The U.S. intelligence community sounded the alarms in January 2020, urging the design of a rapid response to contain the pandemic, but Trump did not react. When the Office of Director of National Intelligence reported the increasing number of deaths in Taiwan, South Korea, Hong Kong, Iran, Italy, and other European countries, several high-level officials – including  Health and Human Services Secretary Alex Azar and Director Robert Redfield of the Centers for Disease Control and Prevention – pressed for an urgent meeting with the president. The meeting did not transpire until Jan. 18. Trump first denied the seriousness of the outbreak, then delayed an adequate response to the public health crisis. 

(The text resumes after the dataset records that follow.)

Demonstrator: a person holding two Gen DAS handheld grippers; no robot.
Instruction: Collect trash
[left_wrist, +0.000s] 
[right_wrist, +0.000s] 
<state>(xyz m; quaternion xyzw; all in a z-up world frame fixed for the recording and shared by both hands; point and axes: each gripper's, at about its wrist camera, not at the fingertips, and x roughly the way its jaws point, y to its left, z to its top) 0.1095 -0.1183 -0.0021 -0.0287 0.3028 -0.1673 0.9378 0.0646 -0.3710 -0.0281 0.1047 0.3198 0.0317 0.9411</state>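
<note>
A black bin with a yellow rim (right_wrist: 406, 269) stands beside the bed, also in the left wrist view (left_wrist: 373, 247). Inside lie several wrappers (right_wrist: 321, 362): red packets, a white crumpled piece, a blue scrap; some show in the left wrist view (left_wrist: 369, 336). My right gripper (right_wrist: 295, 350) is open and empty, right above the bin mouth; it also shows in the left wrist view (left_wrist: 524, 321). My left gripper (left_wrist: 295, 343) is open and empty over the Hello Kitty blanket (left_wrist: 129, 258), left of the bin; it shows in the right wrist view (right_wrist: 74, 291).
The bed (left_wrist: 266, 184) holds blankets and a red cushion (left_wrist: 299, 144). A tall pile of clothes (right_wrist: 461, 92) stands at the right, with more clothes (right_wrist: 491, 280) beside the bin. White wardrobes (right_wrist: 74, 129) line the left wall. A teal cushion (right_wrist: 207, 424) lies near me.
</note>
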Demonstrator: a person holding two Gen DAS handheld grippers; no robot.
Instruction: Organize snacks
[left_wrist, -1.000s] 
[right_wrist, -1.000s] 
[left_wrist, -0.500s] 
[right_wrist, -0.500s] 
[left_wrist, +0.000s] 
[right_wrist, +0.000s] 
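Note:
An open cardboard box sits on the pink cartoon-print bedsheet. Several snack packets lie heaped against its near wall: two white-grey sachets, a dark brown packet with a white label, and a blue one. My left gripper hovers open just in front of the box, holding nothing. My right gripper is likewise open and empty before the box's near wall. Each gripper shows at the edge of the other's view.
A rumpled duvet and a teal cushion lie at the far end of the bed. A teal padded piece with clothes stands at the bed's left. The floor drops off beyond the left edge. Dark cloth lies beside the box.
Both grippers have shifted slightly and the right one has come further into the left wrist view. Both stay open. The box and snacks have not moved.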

Senior-level officials’ inability to obtain Trump’s attention, ineffective relationships between the White House and the intelligence community and the National Intelligence director, and the president’s own downplaying the severity of the coronavirus outbreak were a perfect mixture for a public health disaster.

In Search of the Office on Global Pandemics

The Global Health Security and Biodefense (GHSB) team on the National Security Council (NSC) was created in 2014-2015 to address coordination problems during the Ebola virus outbreak. In the early phases of that outbreak, the response and preparedness strategy was disjointed; different parts of the NSC managed specific lines of efforts of the strategy, but no single part could see the grander picture.  

In 2018, NSC’s senior director for GHSB, Dr. Luciana Borio, said that “a pandemic flu was the number one threat to the U.S.,” but the NSC leadership did not appreciate this statement. Borio left the GHSB and the interim director, Rear Adm. Tim Ziemer, continued to raise the profile of  GHSB in midst of budget cuts. In 2019, Trump’s budget slashed 19% of the CDC budget and dealt Public Health Services a 10% cut. When John Bolton arrived at the NSC as the advisor in March 2018, he dismantled the GHSB office.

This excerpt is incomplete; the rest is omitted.